(Dataset excerpts)
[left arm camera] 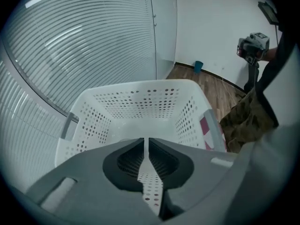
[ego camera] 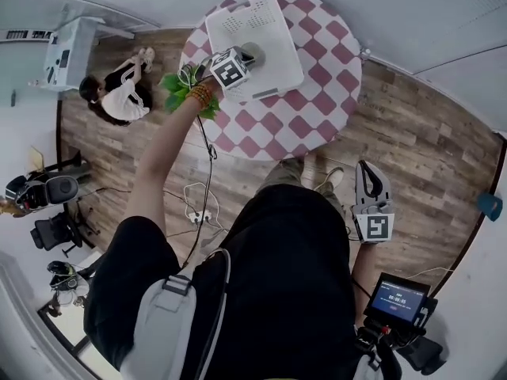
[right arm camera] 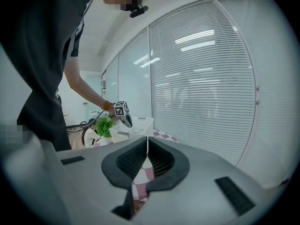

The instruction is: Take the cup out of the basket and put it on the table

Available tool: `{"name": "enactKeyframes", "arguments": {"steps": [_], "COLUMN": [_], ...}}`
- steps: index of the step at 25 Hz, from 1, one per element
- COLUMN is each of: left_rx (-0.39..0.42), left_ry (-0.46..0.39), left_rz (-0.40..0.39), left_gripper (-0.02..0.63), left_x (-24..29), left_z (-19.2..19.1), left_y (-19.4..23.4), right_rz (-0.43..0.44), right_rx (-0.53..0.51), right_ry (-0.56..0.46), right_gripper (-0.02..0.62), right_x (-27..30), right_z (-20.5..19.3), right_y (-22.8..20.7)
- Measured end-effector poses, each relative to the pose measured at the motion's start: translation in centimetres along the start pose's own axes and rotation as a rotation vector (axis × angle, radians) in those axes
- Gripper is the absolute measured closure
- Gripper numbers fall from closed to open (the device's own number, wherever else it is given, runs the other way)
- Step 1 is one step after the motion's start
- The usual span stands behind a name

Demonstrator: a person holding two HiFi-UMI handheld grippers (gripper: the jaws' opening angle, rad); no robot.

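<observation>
A white perforated basket (ego camera: 269, 30) stands on the round table (ego camera: 329, 77) with its pink-and-white checked cloth. My left gripper (ego camera: 253, 54) hovers over the basket's near left rim, jaws shut with nothing between them. In the left gripper view the left gripper (left arm camera: 148, 142) points down into the basket (left arm camera: 140, 102), whose visible walls and floor show no cup. The cup appears in no view. My right gripper (ego camera: 366, 169) hangs low beside the person's right hip, away from the table, jaws shut and empty. The right gripper view shows the right gripper (right arm camera: 147, 142) aimed toward the far basket (right arm camera: 136, 124).
A green plant (ego camera: 181, 93) sits at the table's left edge under my left forearm. Someone sits on the wooden floor (ego camera: 119, 93) to the left. Cables and a power strip (ego camera: 198, 208) lie on the floor. A teal bin (ego camera: 489, 206) stands by the right wall.
</observation>
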State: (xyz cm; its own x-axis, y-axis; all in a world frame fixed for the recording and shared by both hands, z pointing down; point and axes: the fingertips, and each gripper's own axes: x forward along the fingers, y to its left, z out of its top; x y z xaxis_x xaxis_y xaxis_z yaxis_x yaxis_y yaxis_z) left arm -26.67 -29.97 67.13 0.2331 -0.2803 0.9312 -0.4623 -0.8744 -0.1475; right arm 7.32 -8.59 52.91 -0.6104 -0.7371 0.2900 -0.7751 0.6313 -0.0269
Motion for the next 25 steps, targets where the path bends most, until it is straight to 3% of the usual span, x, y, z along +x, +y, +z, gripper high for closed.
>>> {"name": "enactKeyframes", "arguments": {"steps": [5, 13, 25], "left_rx": [0.01, 0.017, 0.042], "left_ry": [0.068, 0.2, 0.292], "left_rz": [-0.05, -0.129, -0.21], "left_gripper": [0.579, 0.532, 0.505], "left_x": [2.7, 7.3, 11.5], "left_z": [-2.3, -3.7, -3.6], "left_y": [1.1, 2.5, 2.4], "right_rz": [-0.06, -0.143, -0.209], "right_rx": [0.012, 0.062, 0.112], "right_ry": [-0.003, 0.032, 0.061], "right_gripper": [0.584, 0.583, 0.584], "right_x": [-0.2, -0.4, -0.7], "right_z": [-0.2, -0.6, -1.4], "right_y": [1.6, 0.4, -0.5]}}
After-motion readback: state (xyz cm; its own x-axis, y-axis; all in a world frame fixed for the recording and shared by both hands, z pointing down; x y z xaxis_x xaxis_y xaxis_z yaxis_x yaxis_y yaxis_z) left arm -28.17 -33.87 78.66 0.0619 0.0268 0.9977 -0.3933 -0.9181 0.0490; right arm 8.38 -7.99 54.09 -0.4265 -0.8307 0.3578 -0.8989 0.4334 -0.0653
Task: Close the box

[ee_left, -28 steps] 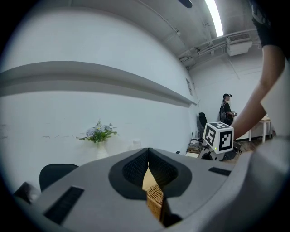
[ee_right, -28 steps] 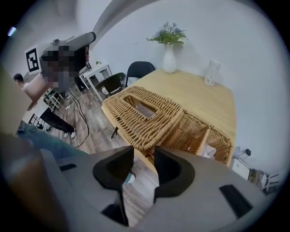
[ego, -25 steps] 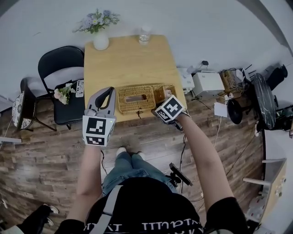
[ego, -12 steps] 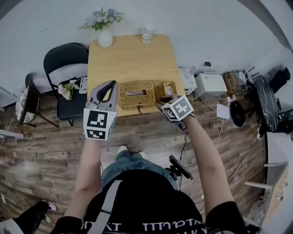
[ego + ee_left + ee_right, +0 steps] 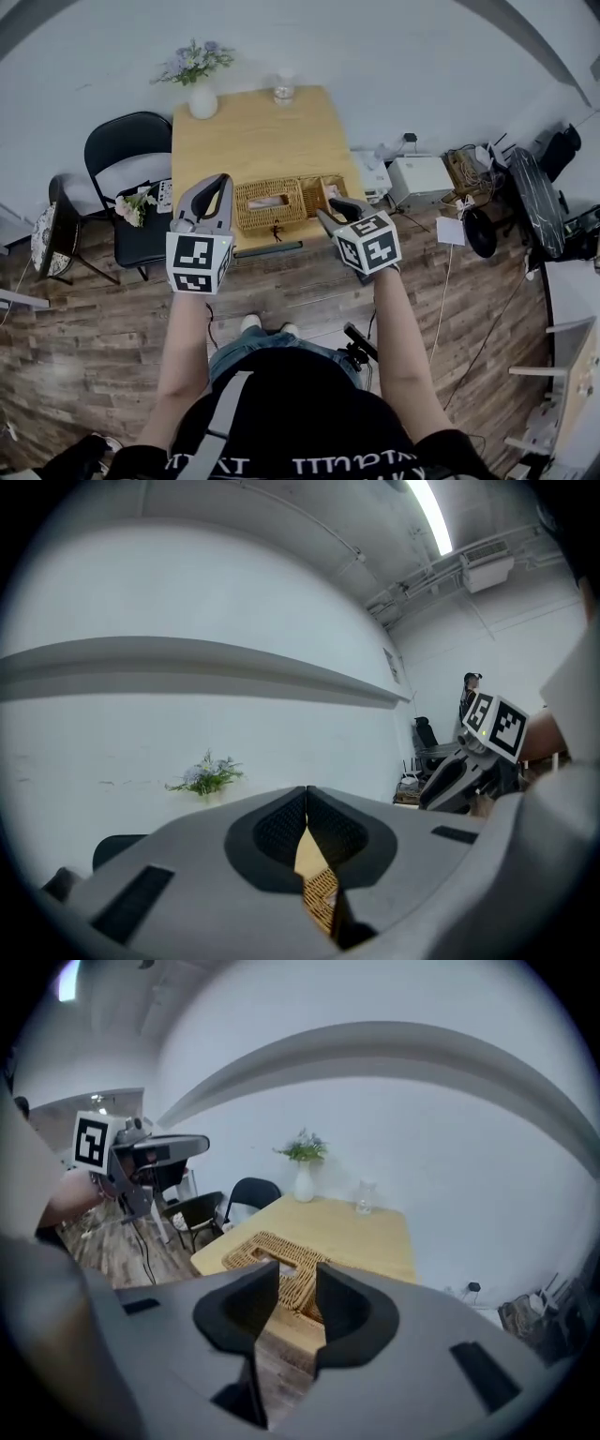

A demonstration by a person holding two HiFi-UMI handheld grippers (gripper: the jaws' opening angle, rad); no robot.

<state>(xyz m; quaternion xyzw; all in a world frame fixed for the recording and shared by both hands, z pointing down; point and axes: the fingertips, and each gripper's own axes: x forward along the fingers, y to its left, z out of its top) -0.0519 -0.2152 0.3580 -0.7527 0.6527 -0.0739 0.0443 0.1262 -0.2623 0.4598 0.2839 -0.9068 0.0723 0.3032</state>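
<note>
A flat wicker box (image 5: 270, 203) with a slot in its lid lies at the near edge of the wooden table (image 5: 253, 131). A smaller wicker piece (image 5: 330, 191) adjoins its right end. My left gripper (image 5: 214, 192) hovers at the box's left end, shut with nothing between its tips (image 5: 306, 794). A strip of the wicker box (image 5: 322, 902) shows below them. My right gripper (image 5: 337, 214) hangs just off the table's near right corner. Its jaws (image 5: 298, 1283) stand apart with nothing between them, and the box (image 5: 274, 1251) lies beyond them.
At the table's far edge stand a white vase of flowers (image 5: 202, 94) and a glass jar (image 5: 282, 89). A black chair (image 5: 127, 155) with a flower bunch (image 5: 131, 206) is left of the table. White boxes and cables (image 5: 417, 173) sit on the wood floor to the right.
My right gripper has drawn back from the box's right end toward my body. The left gripper has stayed where it was.
</note>
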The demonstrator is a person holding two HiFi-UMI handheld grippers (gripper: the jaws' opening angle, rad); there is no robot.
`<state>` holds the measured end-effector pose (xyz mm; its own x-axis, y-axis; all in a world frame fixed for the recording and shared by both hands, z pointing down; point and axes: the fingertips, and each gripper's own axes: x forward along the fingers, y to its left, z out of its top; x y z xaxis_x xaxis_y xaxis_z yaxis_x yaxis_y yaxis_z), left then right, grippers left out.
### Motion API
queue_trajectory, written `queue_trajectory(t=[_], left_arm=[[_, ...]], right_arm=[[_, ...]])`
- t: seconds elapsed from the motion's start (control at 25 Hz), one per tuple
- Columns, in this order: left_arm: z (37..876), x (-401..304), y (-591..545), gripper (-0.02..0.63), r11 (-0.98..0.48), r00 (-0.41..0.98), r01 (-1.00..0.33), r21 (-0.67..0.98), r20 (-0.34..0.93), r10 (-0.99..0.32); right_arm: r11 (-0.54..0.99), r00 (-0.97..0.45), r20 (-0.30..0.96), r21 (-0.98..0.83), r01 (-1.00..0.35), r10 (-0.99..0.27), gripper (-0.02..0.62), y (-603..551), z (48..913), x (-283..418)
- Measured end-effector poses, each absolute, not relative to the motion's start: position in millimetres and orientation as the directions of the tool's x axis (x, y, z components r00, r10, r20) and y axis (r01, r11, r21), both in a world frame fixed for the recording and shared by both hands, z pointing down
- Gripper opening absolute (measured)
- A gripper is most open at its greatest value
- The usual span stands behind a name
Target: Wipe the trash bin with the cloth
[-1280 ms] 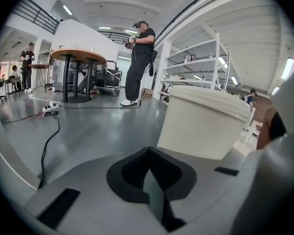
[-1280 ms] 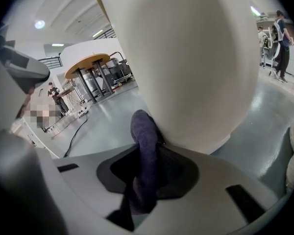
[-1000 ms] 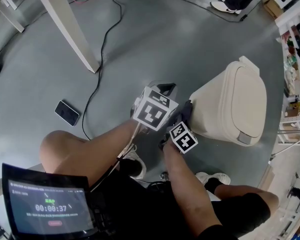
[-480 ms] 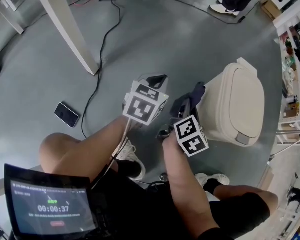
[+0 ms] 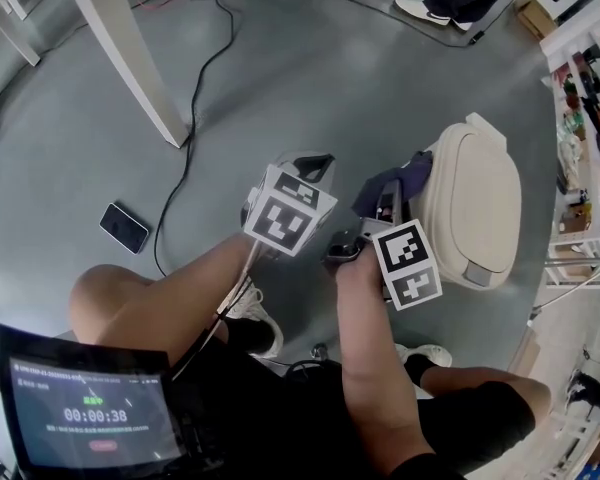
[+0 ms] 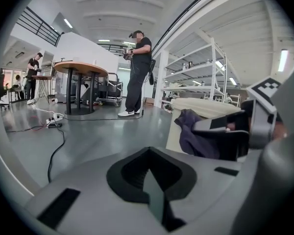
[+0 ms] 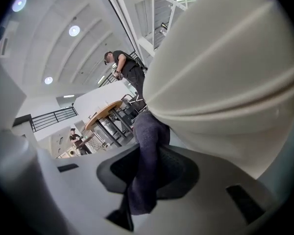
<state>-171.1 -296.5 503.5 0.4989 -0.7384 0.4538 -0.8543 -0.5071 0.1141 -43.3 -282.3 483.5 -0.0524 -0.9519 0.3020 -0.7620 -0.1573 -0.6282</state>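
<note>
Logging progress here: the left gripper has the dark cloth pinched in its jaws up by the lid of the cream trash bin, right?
Wrong gripper. The right gripper has the dark cloth pinched in its jaws up by the lid of the cream trash bin, as the right gripper view shows. The left gripper is shut on nothing.

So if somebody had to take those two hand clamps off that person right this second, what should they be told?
Left gripper: jaws together, nothing in them, held beside the right one and clear of the bin.
Right gripper: shut on the dark cloth, which is pressed to the upper side of the trash bin, by the lid rim.
The bin stands upright on the floor, lid closed.
Done: cloth gripped and on the bin; how much has been wiped can't be told.
Left: probably the lid and the other sides.
</note>
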Motion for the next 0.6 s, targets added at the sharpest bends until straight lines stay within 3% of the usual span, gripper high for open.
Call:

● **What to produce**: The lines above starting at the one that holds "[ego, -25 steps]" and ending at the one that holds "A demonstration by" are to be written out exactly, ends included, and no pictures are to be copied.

● **Result of this task**:
[ego, -25 steps] 
[ego, -12 steps] 
[ego + ee_left + ee_right, +0 steps] 

A demonstration by a person holding two HiFi-UMI handheld grippers (gripper: the jaws' opening angle, rad); no robot.

That finishes the output.